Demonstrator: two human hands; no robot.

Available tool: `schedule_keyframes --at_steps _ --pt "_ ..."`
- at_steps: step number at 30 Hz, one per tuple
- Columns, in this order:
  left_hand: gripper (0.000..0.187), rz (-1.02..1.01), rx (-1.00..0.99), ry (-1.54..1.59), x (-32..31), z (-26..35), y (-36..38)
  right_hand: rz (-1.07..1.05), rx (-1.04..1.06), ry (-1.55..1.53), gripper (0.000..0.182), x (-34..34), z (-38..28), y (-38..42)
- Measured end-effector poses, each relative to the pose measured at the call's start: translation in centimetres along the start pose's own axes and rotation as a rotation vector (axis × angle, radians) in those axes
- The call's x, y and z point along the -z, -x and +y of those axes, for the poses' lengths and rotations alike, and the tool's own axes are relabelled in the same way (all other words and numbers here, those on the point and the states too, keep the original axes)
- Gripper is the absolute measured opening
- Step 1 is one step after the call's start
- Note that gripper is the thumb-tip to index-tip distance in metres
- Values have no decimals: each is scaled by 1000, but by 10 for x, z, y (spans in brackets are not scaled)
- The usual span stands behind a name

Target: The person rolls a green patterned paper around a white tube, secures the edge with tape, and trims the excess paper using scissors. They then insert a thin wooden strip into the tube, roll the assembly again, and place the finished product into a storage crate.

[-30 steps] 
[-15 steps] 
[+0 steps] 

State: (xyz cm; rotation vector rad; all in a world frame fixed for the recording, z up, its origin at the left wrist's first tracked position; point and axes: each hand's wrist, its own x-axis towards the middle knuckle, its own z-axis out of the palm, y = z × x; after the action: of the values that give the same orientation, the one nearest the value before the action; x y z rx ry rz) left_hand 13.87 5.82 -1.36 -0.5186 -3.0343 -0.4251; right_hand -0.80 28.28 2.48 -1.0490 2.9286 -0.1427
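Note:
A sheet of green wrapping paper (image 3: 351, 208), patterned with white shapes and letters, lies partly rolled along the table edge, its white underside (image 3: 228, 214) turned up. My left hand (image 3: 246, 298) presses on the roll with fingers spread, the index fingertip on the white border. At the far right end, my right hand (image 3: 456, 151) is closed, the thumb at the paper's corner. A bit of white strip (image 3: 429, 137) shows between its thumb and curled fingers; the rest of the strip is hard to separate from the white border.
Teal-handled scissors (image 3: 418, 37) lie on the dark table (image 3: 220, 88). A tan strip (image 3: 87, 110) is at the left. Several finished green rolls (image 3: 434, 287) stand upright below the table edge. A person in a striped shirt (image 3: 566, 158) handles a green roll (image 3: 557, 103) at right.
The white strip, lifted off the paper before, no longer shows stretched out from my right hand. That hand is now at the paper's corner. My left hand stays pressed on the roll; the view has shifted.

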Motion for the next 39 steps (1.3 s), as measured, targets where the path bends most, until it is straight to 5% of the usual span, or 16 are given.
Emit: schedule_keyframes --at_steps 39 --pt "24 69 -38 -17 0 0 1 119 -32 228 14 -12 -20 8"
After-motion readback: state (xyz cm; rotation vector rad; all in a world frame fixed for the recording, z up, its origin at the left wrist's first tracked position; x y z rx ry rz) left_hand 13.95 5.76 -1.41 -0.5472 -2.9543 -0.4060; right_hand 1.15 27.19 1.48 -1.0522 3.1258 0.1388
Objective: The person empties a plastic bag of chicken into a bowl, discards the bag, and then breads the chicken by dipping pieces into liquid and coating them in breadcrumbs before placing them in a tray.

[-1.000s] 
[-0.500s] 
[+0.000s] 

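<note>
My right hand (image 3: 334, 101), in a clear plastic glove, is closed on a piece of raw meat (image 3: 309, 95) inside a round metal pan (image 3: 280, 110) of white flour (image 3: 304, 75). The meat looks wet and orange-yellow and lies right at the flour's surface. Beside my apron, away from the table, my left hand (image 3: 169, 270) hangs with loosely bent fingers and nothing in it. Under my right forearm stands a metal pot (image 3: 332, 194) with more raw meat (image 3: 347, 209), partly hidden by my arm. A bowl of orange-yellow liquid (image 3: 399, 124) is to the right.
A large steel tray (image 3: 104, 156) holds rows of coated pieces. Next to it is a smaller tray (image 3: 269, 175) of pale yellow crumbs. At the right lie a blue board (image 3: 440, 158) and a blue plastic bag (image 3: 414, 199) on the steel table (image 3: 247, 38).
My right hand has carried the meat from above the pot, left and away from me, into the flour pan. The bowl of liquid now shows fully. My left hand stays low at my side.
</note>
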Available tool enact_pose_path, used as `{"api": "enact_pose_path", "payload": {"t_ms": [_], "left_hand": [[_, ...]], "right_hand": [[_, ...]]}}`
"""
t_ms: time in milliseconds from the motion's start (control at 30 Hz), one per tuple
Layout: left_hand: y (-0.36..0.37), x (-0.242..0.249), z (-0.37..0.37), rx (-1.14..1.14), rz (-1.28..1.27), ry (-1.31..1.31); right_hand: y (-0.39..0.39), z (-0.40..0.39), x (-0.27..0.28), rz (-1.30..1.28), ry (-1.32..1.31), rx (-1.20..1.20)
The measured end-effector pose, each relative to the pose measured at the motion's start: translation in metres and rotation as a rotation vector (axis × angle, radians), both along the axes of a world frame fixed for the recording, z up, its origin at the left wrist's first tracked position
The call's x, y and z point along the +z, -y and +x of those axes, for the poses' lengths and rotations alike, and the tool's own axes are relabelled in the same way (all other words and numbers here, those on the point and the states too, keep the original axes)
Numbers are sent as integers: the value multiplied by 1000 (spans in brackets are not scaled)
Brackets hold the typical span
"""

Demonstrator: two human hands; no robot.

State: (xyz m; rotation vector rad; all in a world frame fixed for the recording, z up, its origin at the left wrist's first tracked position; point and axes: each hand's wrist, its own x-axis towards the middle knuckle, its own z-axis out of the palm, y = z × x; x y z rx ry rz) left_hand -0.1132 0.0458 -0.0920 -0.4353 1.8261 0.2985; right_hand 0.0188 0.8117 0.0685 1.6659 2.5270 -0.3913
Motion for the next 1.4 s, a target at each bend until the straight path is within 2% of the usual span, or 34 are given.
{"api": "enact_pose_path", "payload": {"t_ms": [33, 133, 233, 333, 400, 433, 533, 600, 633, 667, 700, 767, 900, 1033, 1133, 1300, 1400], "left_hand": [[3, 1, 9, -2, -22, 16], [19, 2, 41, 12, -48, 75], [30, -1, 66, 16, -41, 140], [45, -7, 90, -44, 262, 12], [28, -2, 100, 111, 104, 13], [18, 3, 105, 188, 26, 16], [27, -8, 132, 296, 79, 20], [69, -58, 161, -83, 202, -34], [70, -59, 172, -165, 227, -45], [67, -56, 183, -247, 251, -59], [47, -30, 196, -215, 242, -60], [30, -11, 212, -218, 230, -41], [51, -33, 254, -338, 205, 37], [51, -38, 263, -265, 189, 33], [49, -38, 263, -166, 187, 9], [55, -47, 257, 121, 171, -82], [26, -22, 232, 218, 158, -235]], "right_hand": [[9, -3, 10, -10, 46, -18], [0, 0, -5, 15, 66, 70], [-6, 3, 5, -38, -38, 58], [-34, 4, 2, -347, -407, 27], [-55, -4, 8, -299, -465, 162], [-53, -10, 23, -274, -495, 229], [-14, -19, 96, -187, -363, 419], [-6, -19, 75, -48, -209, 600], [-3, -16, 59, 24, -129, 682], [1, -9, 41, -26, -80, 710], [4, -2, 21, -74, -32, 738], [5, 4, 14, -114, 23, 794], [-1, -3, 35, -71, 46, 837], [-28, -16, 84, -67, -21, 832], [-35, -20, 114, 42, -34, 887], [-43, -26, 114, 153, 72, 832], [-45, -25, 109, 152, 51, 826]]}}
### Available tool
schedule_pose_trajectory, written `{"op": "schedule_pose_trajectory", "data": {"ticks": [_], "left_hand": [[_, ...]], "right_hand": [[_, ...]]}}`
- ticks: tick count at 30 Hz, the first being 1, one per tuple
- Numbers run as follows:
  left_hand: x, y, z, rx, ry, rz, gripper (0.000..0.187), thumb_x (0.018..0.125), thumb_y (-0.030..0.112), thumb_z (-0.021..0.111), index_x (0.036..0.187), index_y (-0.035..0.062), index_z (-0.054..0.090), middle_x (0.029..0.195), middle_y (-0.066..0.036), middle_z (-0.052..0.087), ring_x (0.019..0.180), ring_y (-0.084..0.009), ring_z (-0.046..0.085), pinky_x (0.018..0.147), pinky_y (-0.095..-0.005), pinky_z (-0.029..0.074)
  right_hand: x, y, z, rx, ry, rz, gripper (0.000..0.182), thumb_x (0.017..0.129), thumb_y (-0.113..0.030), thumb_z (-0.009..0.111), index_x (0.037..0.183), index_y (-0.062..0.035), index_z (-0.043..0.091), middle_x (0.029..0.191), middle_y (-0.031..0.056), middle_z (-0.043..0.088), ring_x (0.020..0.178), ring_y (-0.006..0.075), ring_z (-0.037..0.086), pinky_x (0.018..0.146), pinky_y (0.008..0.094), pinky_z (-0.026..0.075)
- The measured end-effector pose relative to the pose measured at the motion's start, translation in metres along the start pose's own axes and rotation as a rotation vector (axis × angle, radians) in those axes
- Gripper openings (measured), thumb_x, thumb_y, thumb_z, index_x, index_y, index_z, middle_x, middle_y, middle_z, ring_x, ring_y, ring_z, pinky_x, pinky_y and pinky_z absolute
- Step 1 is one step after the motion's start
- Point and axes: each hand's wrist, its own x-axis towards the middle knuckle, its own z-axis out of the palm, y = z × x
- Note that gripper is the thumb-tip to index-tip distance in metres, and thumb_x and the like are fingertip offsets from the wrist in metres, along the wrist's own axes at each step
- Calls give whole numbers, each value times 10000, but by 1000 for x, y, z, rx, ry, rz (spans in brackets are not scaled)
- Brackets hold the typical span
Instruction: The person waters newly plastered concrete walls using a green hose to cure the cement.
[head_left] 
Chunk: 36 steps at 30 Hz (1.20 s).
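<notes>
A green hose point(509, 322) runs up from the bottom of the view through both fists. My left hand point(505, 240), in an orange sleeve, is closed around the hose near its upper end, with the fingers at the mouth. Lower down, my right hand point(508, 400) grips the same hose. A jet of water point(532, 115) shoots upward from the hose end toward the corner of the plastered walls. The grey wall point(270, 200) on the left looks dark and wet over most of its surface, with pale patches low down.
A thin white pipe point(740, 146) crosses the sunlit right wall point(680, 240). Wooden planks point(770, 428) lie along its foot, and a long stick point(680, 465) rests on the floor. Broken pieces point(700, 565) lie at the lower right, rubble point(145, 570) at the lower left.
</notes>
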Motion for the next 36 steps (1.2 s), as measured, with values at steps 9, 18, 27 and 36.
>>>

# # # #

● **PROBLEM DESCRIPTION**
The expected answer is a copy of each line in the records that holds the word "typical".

● **SOLVED EXERCISE**
Brackets hold the typical span
- Brackets hold the typical span

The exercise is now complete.